## Your objective
Tell how many lines in the data below contain "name", using one number as the whole reply.

## Data
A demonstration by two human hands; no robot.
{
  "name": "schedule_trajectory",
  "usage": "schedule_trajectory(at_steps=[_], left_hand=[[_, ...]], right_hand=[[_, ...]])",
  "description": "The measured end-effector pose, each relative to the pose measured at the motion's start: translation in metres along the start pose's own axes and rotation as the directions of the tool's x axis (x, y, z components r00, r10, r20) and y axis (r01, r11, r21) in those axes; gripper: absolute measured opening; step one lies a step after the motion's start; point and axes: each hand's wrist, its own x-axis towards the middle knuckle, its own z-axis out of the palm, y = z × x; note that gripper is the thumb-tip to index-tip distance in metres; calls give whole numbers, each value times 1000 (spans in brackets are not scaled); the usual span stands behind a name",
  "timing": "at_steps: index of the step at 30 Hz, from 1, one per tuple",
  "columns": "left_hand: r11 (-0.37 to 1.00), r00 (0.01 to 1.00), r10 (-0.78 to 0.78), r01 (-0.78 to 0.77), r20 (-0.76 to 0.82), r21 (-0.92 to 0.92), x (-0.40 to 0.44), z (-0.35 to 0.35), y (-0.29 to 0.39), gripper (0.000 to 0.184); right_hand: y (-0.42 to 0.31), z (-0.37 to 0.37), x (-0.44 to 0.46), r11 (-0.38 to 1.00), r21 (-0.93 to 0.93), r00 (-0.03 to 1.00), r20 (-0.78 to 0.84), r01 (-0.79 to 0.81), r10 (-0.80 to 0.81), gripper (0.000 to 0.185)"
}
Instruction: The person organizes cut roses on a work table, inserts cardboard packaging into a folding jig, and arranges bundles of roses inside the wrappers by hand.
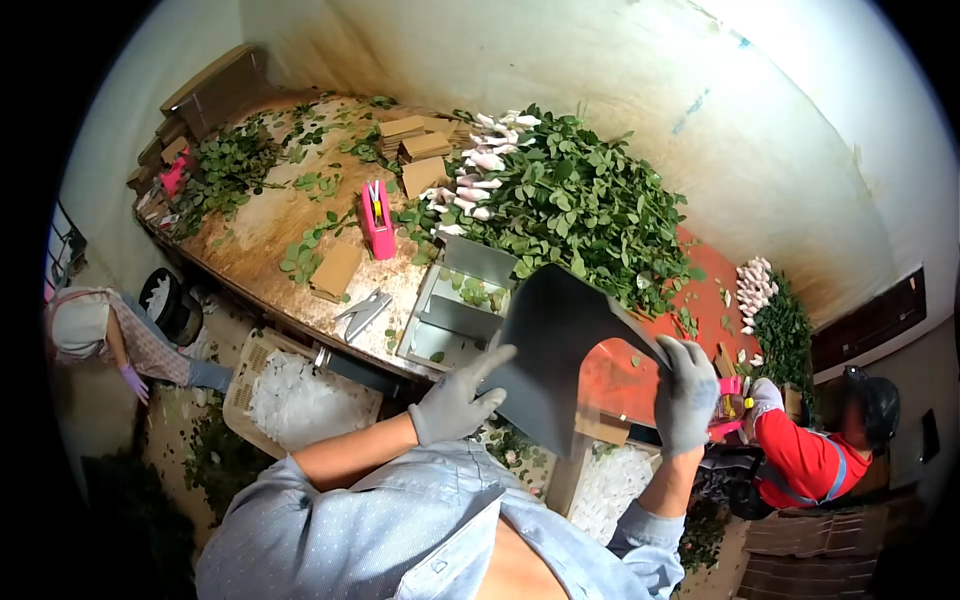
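A dark grey, bendy sheet [545, 345] is curved in front of me above the table's front edge. My right hand [688, 395], in a grey glove, is closed on the sheet's right edge. My left hand [455, 402], also gloved, is beside its left edge with index finger and thumb stretched apart; whether it touches the sheet is unclear. Behind the sheet is a grey metal box frame [462, 318] with loose leaves inside. Left of it lie a stapler-like metal tool [364, 314] and a pink tape dispenser [378, 220].
Leafy stems with pale wrapped heads [590, 190] are heaped at the back. Cardboard pieces [425, 147] and leaves litter the table [265, 240]. A crate [240, 385] of white scraps stands below. A co-worker in red [800, 450] is at right; another person [95, 335] bends at left.
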Motion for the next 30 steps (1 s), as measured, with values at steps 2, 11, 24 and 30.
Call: schedule_trajectory(at_steps=[2, 11, 24, 30], left_hand=[[991, 995, 15, -1, 102, -134, 17, -20, -7, 45], [917, 985, -25, 92, 173, -389, 42, -112, -87, 39], [866, 944, -291, 329, 156, -377, 59, -171, -210, 82], [876, 816, -479, 465, 324, 124, 78, -136, -277, 40]], right_hand=[[-12, 32, 35, 998, -28, 997, 52, 64, -63, 25], [-46, 202, 145, 994, 16, 826, 555, 107, -98, 23], [-84, 333, 173, 992, 124, 740, 664, 34, -108, 45], [-115, 298, 193, 869, 271, 835, 267, 414, -481, 71]])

## Your solution
2